Example 2 The dye press cake prepared from the condensation product diphenylamine-2-carboxylic acid + nitrosophenol under the conditions of Example i is dried. 100 kg of dried dye, beginning at normal temperature, are introduced into 34o kg of Na S H liquor (300%). After the reduction has ended, the mixture is stirred for a further 1 hour at So 'and the dye broth is dried as in Example i. The coloration obtained with the dye preparation shows the properties given in Example i. Example 3 The dye obtained from trinitrophenol by the process of patent specification 116791 is precipitated with air and isolated by filtration. The filter cake, corresponding to 100 kg of dry dye, is stirred with 180 kg of sodium sulfhydrate (40%) at 50 °, then 40 kg of sodium sulfide are calcined. entered, whereupon the slurry is heated to 75 ' . Work-up and properties of the dye as in Example i. The dye gives cotton violet-black tones, which turn out a little more muted in the boiling bath. Example 4 The yellow sulfur dye obtained from m-toluenediamine by the process of patent specification 13943o is isolated by known methods. The dried dye is then stirred with sodium sulphide at 80 ° and worked up as in Example i; 100 kg of dye require about 40o kg of crystalline sodium sulphide.

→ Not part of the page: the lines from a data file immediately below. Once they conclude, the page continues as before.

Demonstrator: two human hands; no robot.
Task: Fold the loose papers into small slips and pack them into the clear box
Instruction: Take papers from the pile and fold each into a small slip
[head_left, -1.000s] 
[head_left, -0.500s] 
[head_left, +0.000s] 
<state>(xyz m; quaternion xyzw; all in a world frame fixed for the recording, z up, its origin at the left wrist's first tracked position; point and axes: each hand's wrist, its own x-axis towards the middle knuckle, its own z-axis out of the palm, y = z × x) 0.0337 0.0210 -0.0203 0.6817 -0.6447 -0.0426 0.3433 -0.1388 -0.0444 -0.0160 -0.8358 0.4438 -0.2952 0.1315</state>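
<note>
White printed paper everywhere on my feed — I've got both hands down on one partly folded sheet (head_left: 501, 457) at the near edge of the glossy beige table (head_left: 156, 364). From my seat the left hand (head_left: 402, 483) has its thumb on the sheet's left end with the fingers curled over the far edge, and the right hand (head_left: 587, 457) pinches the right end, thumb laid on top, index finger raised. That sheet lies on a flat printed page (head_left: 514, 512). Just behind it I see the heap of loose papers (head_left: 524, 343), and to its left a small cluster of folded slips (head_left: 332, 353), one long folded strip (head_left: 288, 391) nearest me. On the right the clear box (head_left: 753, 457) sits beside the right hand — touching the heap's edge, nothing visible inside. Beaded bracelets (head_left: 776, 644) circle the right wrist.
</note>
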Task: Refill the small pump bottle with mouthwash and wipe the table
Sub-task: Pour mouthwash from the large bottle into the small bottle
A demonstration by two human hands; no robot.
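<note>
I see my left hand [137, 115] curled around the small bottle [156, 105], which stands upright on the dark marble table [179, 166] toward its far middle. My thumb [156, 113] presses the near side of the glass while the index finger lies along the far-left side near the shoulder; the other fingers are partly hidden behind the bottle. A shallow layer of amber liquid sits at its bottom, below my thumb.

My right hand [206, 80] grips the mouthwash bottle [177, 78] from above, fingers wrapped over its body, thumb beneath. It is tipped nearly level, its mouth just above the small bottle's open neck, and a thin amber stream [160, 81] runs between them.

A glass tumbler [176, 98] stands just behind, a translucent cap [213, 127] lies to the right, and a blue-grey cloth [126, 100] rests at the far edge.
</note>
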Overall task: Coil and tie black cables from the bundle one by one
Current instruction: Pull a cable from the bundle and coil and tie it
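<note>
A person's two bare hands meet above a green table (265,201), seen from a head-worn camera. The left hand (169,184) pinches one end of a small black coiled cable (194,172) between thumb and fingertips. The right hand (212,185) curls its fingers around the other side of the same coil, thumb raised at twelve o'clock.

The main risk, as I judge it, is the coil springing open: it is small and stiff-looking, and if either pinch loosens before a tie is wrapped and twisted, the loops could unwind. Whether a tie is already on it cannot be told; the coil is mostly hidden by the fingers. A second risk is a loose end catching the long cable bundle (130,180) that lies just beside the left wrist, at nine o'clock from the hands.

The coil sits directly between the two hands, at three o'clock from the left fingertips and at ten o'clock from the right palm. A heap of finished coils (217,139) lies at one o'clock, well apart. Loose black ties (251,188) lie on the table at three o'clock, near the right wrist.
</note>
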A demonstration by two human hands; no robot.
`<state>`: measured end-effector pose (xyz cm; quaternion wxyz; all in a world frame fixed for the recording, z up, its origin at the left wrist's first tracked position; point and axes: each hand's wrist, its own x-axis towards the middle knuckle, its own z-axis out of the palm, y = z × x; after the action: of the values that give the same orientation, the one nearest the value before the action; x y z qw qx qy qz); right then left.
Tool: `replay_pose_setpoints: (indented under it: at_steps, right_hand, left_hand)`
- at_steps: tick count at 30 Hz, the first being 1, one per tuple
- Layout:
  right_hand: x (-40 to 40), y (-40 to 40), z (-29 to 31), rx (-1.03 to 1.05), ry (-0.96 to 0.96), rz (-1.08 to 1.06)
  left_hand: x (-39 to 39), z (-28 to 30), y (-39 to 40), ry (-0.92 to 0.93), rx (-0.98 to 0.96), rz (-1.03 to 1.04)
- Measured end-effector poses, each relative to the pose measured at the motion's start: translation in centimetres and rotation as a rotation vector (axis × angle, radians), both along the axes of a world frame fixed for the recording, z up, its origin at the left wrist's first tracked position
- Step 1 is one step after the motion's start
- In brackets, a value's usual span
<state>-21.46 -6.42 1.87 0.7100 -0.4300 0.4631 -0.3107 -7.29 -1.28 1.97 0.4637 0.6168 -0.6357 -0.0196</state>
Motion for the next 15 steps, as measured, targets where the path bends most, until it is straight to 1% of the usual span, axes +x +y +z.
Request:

The dye preparation obtained dissolves easily in water and stains from the dyebaths prepared in this way, cotton in yellow shades with good fastness properties at. Example 5 The one obtained by fusing m-tolylenediamine and p-phenylenediamine crude melt obtained by the process of patent specification 196 753 is mixed with sodium hydroxide solution digested and after an addition of sodium sulphide on the vacuum roller or dried in a vacuum oven. 100 kg of raw melt require zoo kg of caustic soda 35 ° Be and 157 kg of sch-, vefelnatrium crystall. The dye obtained has that in the example 4 specified properties. He dyes cotton in olive tones.

Claims (2)

PATENTA \ APPROVAL: i. Process for the production of preparations of colorful sulfur dyes, characterized in that the sulfur dyes or their crude melts with Converted alkali sulfides into the reduced form containing alkali metal, whereby one to avoid hydrolysis of the reducing agent, a 30% solution of alkali sulfide (Mol78) does not fall below and the temperature of the reducing liquid falls below keeps its boiling point, and then brings the broth to dryness. 2. Special design of the method according to claim i, characterized in that the reducing agent Sodium hydrosulfide or a mixture of sodium hydrosulfide and sodium sulfide is used.